Чарльз выпустил сопло из рук, и то грохнулось на землю, все еще брызжа бензином. Он выудил из кармана жилетки коридорного коробок спичек — добрая половина тут же просыпалась. На обратной стороне коробка было отпечатано позолоченными буковками: ОТЕЛЬ ЛИТЧФИЛД-ВЭЛЛИ — С 1888 ГОДА. Чарльз усмехнулся, покачав головой.
— Так я и поверил, — бросил он, чиркая спичкой по абразиву и роняя ее.
Пламя дохнуло с земли, охватило его ноги и поползло вверх. Тогда Чарльз пустился в пляс, дрыгая ногами на манер какой-нибудь деревенщины из Аппалачей, заходясь изо всех сил в радостном освобожденном крике, пока были силы кричать. Боль горящих ног была сокрушительной, но в то же время… приятной.
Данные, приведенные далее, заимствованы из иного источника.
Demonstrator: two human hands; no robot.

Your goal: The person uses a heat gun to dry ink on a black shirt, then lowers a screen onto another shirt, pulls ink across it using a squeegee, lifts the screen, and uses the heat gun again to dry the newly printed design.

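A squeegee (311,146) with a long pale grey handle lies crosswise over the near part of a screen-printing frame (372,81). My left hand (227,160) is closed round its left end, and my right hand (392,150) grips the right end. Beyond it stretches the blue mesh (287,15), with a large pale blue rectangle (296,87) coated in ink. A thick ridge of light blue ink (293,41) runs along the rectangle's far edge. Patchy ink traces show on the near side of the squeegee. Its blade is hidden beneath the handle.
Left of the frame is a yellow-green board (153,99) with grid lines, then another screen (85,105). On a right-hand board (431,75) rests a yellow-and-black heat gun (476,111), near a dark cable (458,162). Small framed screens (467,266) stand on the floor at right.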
Чарльз смеялся и кричал.
За несколько мгновений до того, как огонь выстрелил в сопло и топливный насос рванул, он во весь голос запел бабушкину частушку:
Взрыв накрыл центр города, сотрясая землю и опрокидывая заправочную станцию: во все стороны брызнуло кирпичной крошкой и жидким пламенем. Огромный огненный столп взметнулся в небо. Ревущая башня света и тепла выросла в са́мом сердце гнетущей страны чудес Зазывалы Дэвиса, и будь кто-то поблизости, непременно увидел бы ее, ведь теперь она маячила на многие мили и просматривалась со всех четырех сторон света.
Но никто ее не увидел — вокруг никого не было.
За все эти годы Джоджо лишь изредка посещал единственный храм Литчфилда, обычно только по случаю рождения, брака и смерти. Его собственная свадьба с Бет, какой бы ни была, состоялась именно там, но ныне Бет покоилась на церковном кладбище с южной стороны обшитого вагонкой здания. Регулярные воскресные службы не были ему по душе, Джоджо избегал их как чумы, несмотря на уйму нежелательных советов и уверений, что они пойдут ему на пользу, посыпавшихся после самоубийства жены. Похороны Бет — вот по какому поводу он находился тут в последний раз, и ничего сверх.
Церковь была прямоугольным зданием с полсотни футов в длину. Там, где краска еще не облупилась, вагонка отличалась кипенной белизной. Над карнизом торчала низкая колокольня, увенчанная белым деревянным крестом, а от парадных дверей прогибалось книзу короткое крыльцо. Над дверями к фасаду прибита вывеска ручной росписи, на которой тщательно выведены два простых слова: «ОН ВОСКРЕС».